**THE PROBLEM**
From the data below, please reproduce exactly everything from the line that contains "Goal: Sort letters" down to the line that contains "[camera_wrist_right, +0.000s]", with both ends included.

►

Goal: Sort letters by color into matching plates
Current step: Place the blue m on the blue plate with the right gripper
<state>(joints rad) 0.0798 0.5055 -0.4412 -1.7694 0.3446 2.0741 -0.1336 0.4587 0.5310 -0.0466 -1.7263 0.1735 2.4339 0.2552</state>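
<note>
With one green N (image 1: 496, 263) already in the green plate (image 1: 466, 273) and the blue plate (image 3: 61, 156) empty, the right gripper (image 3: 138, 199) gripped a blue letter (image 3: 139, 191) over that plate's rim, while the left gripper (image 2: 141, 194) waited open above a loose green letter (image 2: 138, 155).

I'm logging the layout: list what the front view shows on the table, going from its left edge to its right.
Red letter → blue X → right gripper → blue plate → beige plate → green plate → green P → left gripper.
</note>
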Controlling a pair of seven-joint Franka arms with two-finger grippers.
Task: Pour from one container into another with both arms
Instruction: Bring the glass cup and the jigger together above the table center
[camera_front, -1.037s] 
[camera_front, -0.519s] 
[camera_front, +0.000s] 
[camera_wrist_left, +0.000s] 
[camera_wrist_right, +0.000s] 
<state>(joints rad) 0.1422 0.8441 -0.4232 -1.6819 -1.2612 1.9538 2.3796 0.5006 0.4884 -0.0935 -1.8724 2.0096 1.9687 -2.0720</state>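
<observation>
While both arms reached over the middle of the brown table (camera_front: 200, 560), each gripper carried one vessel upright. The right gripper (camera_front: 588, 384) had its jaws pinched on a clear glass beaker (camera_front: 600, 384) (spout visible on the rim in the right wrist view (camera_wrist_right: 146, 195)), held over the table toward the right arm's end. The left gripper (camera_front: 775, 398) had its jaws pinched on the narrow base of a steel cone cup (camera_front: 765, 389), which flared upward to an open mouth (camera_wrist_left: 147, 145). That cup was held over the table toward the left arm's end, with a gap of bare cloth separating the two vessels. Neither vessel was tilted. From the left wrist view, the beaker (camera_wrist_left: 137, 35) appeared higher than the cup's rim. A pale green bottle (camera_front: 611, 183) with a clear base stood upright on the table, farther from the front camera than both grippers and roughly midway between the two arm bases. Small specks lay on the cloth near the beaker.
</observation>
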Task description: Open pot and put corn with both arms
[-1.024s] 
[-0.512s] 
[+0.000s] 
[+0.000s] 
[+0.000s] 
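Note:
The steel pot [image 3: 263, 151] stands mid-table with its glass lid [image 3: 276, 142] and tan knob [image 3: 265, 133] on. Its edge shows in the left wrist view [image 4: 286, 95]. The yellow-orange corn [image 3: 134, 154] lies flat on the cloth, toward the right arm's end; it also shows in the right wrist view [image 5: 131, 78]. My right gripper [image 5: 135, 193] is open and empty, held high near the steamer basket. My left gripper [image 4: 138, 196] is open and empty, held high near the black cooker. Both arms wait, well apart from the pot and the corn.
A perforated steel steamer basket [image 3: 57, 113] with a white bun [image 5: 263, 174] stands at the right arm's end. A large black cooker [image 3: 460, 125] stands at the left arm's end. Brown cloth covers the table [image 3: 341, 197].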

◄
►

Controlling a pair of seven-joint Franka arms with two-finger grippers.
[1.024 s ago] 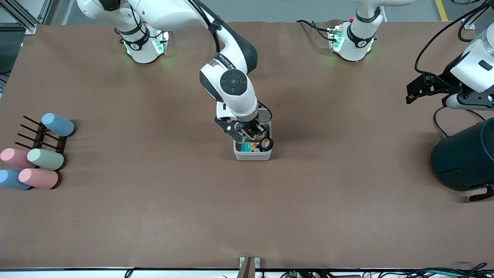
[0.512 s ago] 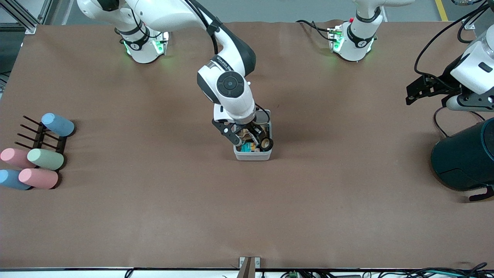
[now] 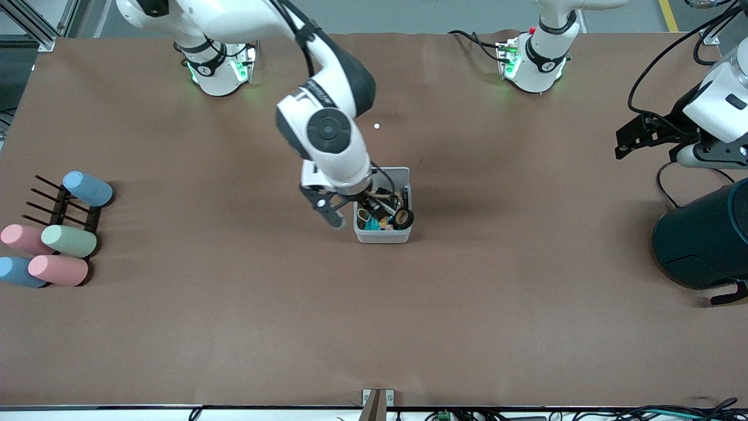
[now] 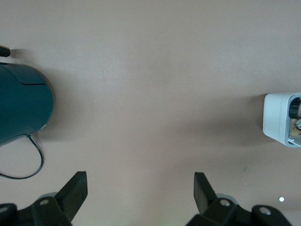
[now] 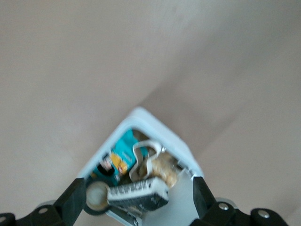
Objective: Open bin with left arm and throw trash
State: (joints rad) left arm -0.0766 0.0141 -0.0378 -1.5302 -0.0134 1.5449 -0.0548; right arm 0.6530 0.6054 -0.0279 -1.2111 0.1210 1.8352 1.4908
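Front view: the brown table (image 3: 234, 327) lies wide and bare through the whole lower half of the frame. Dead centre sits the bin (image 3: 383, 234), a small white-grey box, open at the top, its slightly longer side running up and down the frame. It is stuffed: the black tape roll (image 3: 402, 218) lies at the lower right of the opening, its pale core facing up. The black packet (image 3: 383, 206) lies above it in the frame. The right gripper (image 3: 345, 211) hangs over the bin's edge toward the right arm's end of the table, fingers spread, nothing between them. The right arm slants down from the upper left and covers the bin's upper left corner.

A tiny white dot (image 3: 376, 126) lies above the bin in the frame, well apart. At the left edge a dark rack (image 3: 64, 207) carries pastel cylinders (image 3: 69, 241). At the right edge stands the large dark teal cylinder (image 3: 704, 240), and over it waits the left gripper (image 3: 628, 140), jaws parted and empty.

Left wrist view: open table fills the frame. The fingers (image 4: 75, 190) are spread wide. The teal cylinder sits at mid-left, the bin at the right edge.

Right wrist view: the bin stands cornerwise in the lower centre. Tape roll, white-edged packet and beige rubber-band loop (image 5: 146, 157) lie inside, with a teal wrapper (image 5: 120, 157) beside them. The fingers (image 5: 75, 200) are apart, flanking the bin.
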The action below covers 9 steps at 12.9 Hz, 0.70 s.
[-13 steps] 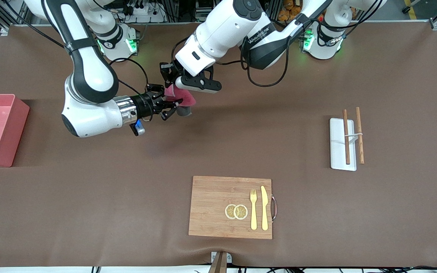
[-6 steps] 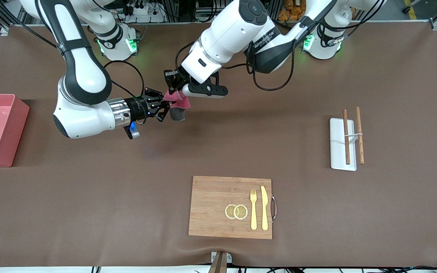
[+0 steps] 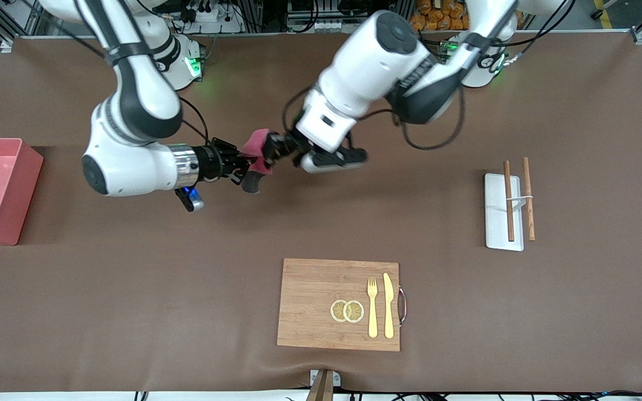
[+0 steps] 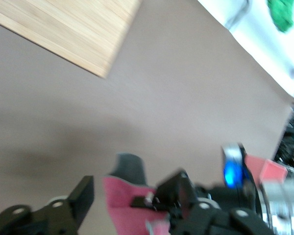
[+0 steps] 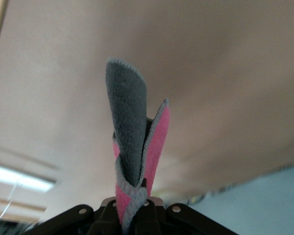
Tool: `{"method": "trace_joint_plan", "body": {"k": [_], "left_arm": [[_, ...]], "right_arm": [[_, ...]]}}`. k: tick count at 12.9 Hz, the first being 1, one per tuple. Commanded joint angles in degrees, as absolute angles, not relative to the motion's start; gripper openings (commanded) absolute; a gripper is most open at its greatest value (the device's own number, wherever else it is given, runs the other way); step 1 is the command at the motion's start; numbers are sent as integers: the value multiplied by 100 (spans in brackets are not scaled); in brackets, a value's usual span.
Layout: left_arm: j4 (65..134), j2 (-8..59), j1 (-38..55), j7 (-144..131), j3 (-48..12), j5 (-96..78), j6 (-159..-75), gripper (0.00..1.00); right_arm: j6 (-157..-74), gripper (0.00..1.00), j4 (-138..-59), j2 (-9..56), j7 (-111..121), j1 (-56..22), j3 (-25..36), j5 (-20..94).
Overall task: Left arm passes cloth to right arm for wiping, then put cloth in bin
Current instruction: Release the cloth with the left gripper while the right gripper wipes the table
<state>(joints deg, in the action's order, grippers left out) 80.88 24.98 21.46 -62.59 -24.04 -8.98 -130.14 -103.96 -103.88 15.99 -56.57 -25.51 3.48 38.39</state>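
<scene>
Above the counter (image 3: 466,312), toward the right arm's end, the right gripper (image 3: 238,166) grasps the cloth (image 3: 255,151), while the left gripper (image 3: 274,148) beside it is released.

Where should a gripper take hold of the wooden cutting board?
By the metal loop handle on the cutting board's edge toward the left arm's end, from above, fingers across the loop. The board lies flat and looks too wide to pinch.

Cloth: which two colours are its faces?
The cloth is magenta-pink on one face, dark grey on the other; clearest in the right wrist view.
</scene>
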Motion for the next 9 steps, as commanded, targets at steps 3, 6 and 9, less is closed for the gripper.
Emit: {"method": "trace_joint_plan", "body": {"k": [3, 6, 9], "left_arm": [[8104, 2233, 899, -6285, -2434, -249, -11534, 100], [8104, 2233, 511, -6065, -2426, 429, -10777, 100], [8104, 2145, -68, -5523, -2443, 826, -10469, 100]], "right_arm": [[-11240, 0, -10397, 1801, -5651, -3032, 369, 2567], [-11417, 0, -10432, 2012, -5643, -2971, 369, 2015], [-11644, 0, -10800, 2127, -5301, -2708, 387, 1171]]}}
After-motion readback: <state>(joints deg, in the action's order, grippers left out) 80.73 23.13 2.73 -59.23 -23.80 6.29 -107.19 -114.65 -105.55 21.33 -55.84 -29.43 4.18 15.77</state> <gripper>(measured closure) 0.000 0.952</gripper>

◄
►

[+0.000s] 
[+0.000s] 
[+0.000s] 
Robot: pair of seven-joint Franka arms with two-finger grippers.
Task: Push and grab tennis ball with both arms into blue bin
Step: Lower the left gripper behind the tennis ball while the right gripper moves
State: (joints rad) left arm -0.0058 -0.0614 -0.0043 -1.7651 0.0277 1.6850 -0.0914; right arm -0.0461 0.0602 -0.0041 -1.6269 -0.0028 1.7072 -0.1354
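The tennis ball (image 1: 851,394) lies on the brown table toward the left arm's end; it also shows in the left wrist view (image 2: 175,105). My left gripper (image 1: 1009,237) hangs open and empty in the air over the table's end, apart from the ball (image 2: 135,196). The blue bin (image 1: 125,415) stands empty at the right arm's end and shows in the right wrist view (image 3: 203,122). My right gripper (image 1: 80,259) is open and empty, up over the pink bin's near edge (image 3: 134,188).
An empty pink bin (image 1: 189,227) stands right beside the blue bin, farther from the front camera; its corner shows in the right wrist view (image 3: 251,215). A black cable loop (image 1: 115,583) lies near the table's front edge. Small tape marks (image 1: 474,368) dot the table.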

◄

**TASK ANSWER**
Goal: Sort letters by color into matching plates
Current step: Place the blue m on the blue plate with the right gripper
<state>(joints rad) 0.0798 0.5055 -0.4412 -1.7694 0.3446 2.0741 -0.1336 0.4587 0.5310 -0.0466 -1.7263 0.1735 2.4339 0.2552</state>
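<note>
With one green N (image 1: 496, 263) already in the green plate (image 1: 466, 273) and the blue plate (image 3: 61, 156) empty, the right gripper (image 3: 138, 199) gripped a blue letter (image 3: 139, 191) over that plate's rim, while the left gripper (image 2: 141, 194) waited open above a loose green letter (image 2: 138, 155).

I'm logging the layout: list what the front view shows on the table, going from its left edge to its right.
Red letter → blue X → right gripper → blue plate → beige plate → green plate → green P → left gripper.
</note>
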Controlling a pair of seven-joint Franka arms with two-finger grippers.
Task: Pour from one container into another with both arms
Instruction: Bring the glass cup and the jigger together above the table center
[camera_front, -1.037s] 
[camera_front, -0.519s] 
[camera_front, +0.000s] 
[camera_wrist_left, +0.000s] 
[camera_wrist_right, +0.000s] 

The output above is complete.